I'm guessing it went something like this:
Land owner: "We'd like to put some luxury condos on this prime waterfront property."
NIMBYs: "Are you nuts?!! This city is already over crowded as it is! We don't want more housing!"
Land Owner: "Oh, OK. How a nice high end retail/hotel complex?"
NIMBYs: "Are you nuts?!! This city is already overrun with tourists! We don't want any more coming in!"
Land Owner: "OK, what do you think the city needs?"
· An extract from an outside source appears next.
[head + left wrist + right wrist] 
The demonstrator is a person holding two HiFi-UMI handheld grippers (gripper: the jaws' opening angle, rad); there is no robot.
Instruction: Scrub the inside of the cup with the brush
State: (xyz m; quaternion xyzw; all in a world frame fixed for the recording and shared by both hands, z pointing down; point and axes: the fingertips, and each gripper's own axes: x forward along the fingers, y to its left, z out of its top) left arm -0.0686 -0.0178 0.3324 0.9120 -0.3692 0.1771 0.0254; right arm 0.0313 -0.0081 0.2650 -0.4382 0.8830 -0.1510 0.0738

NIMBYs: Well, our houses are old and we don't have a lot of closet space...."
Land Owner: "On it!"

Edit: Google Maps is telling me that it its not in fact just a storage place. I was going by this sign:
I mean... Its also not exactly *new*. That building is part of Shetland Park and that entire complex was an old textile mill; a quick Google suggests those buildings date to the 1920s after the Salem fire of 1914. A lot of that complex is mostly office space at this point, but yes, the same company that owns Prime Self Storage also owns the entire complex.
 
Oh wow. I guess I pre-judged based on the windows which, honestly, look pretty modern. Thank you for the context. I rescind my snarky comment.
 
That roofline is designed to allow daylight over the entire floor of the building. It was common in older factories before everything was just illuminated with electric lights.

Other remnants of the old industrial waterfront, such as the canal, now make it possible to have a beer on the water while gazing at an electrical substation, which I think is awesome. Check out Notch if you have not already!
 
Clearly they riffed on the curvilinear forms of the Knights of Columbus tower, and by that measure I like it more than I probably should.